Breach notification: The GDPR requires a data controller to report a data breach to their supervisory authority within 72 hours of becoming aware of it unless it does not pose a risk to the freedom or rights of the individuals. It is also a requirement that the customers of the organisation are notified “without undue delay” if harm could be caused as a result of the breach. This may require the data controller to provide documentation, such as a security breach response plan or team or template letter for breach notification, to show they are in compliance with the GDPR.

Data subject rights: The new legislation gives data subjects more rights than previously, meaning that data controllers have to provide data subjects with a privacy notice about the processing activities and confirmation of whether their personal data is being processed. This gives data subjects the right to restrict the processing of their personal data and receive a copy of the personal data that the data controller has. Please note, this list is not exhaustive.

Processing sensitive personal data: The GDPR prohibits the processing of sensitive categories of personal data unless there is a lawful justification, and therefore data controllers will be required to produce documentation specifying their policies/procedures regarding sensitive data collection and processing, compliant consent forms etc.
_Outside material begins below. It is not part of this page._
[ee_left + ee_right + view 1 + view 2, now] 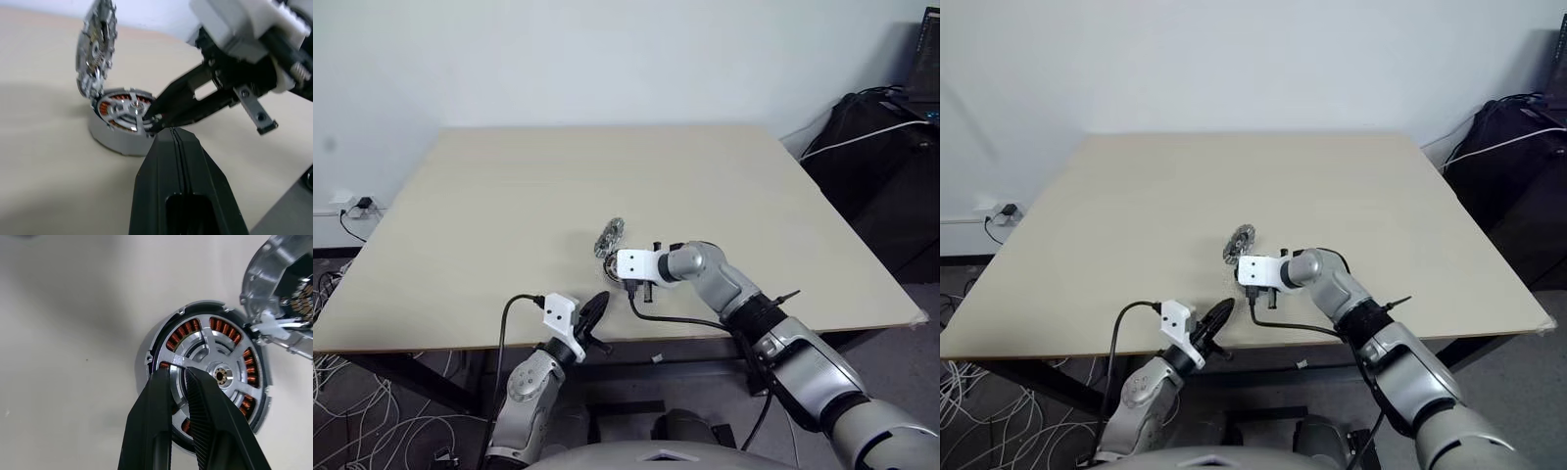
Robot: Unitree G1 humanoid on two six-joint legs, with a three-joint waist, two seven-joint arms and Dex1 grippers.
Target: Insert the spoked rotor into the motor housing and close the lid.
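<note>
The right fingers (182,374) pinch a spoke of the rotor (211,374) to seat it in the housing (117,139) mid-frame, lid (95,46) up, while the left fingers (176,147) wait shut.

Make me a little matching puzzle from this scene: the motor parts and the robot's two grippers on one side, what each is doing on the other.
Things:
1. spoked rotor
2. lid
3. left gripper
4. right gripper

States:
A. shut, holding nothing, near the table's front edge
B. standing open, hinged up
C. sitting inside the motor housing
D. pinching a spoke

Pairs: 1-C, 2-B, 3-A, 4-D
</note>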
Compliance and accountability: The GDPR also requires that data controllers are accountable and can demonstrate, to the supervisory authority and individuals, their compliance with the new regulations. Evidence required to show this compliance could include internal policies and compliance measures, codes of conduct and certificates. In order to supply this evidence, the data controller will need to apply a data protection compliance program, maintain documentation of the privacy measure implemented, embed privacy measures and train employees. This compliance programme could require data controllers to appoint an EU representative (if the data controller is not established in the EU) and a Data Protection Officer (DPO). The GDPR regulation requires the data controllers to appoint a DPO if the processing is being conducted by a public body or, the main activities of the data controller/data processor are processing operations on a large scale, or if there is processing of certain types of personal data or criminal convictions/offences data.

Data controllers will also be required to provide documentation to prove that they are processing lawfully; these documents could include the procedures carried out to obtain the data subject’s consent under GDPR regulations or a record showing the lawful basis for the processing of the data. They will also need to record all their processing activities, and make this available to the supervisory authority if required. Data controllers/data processors that transfer personal data outside of the EU also have to comply with certain GDPR regulations and provide documentation supporting this compliance e.g. a data inventory of processing activities identifying cross-border data transfers. However, there is a wide range of documentation that could be required to show compliance.

Penalties: Additionally, it imposes greater penalties to those that are found in breach of the GDPR with fines of up to 4% of their annual global turnover or €20m (whichever is greater) for serious infringements.